Et ensuite, en deuxième élément, vous avez raison, se posera la question de l'ajustement de l'effort demandé aux Français. Mais en bonne préparation d'artillerie, le gouvernement logiquement commencera d'abord par les économies à réaliser pour ensuite dire quels efforts demandons-nous. et là, la logique, c'est effectivement de dire les efforts doivent être mieux répartis entre les Français. C'est la fameuse expression de Michel Barnier, plus de justice fiscale. Il a déclaré, il a employé la formule « je ne me l'interdis pas » une formule assez extraordinaire.
Mais forcément, et par rapport au fait que les Républicains occupent une telle place au sein du gouvernement, il ne faut pas s'attendre à un grand soir fiscal vers les entreprises les plus profitables ou les contribuables les plus riches en France.
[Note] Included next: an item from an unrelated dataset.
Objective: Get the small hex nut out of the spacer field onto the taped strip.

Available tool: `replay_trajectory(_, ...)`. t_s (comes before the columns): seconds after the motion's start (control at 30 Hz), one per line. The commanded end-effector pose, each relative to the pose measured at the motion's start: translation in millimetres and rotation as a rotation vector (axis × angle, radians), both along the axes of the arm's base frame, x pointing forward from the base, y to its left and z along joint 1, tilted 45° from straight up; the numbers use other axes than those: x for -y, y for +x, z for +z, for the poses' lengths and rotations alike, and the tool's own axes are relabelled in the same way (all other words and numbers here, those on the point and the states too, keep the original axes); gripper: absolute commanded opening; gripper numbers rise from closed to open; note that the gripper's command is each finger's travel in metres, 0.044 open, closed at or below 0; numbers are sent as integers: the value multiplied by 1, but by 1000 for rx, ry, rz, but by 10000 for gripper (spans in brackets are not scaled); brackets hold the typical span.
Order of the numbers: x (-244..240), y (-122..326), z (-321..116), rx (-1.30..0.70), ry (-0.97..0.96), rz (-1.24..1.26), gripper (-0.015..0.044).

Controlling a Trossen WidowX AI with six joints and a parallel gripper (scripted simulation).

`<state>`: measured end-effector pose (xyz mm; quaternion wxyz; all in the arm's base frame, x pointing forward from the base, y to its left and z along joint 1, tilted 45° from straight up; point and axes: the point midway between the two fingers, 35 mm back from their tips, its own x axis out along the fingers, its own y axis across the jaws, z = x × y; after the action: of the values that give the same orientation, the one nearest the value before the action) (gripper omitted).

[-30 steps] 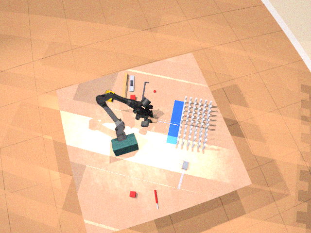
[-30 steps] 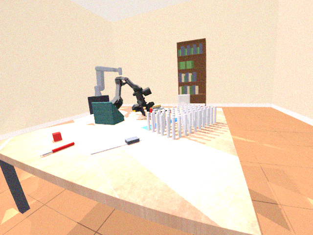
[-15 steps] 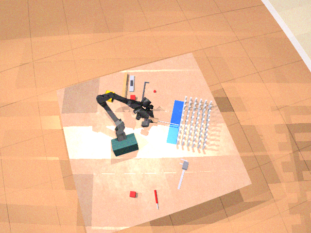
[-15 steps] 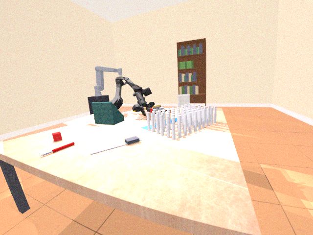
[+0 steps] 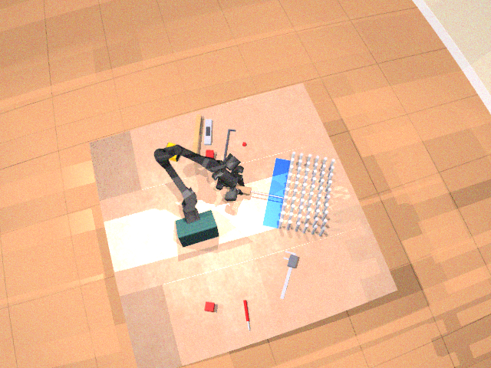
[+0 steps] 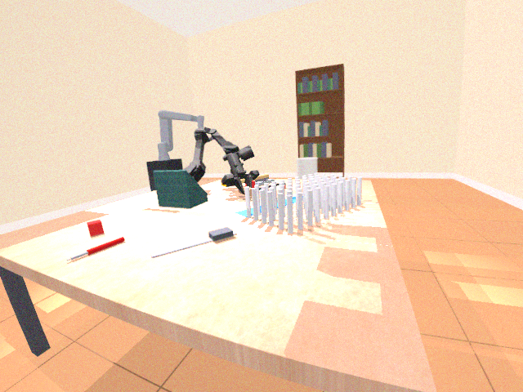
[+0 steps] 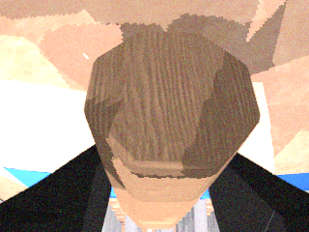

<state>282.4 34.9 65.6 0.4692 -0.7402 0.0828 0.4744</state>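
My gripper [image 5: 239, 190] [image 6: 246, 183] is shut on the wooden handle [image 5: 245, 191] [image 7: 166, 101] of a thin metal-rod tool, low in front of the field. The rod [image 5: 263, 194] runs across the blue taped strip [image 5: 281, 168] [image 7: 295, 182], and its far end is at the front row of spacers in the top view. I cannot tell whether it touches one. The handle hides most of the wrist view. The metal spacers [image 5: 293, 155] [image 6: 299, 211] stand upright in rows behind the strip. The hex nut cannot be made out.
A dark L-shaped hook tool [image 5: 226, 144], a grey device [image 5: 208, 138], a wooden bar [image 5: 197, 134] and red blocks [image 5: 209, 152] [image 5: 209, 306] lie about. A caliper-like tool [image 5: 286, 281] [image 6: 221, 233] and a red screwdriver-like tool [image 5: 246, 310] [image 6: 106, 245] lie beyond the field's side.
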Motion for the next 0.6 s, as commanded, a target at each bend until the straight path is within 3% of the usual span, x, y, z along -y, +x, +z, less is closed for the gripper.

Merci Jérôme Jaffray. D'un mot, Benjamin Morel, le président de la République avait dit lors de ses voeux qu'il souhaitait un réarmement de l'État. Est-ce que ce gouvernement répond à cette exigence ou à ce projet présidentiel ? Alors, ce gouvernement, il a d'abord pour objectif
de survivre et de faire passer un budget. Donc, je crois qu'il ne va pas trop falloir lui en demander s'il fait passer un PLF et un PLFSS, il aura déjà rempli son rôle. Ludovic Vigogne, ce sera le mot de la Sécu. C'est vraiment la première mission de ce gouvernement et d'ailleurs, lors de la réunion qu'a tenue jeudi Michel Barnier avec les différents présidents de partis, c'est Édouard Philippe qui a le mieux sans doute résumé la feuille de route de Michel Barnier. C'est-à-dire, il lui a dit que c'était un gouvernement qui n'allait pas pouvoir faire grand-chose, qui n'allait pas devoir faire grand-chose et que sa seule priorité, ça devait être de faire passer le budget.
Ce n'est pas très ambitieux, pas très excitant, mais on fait ce qu'on peut. C'est trois.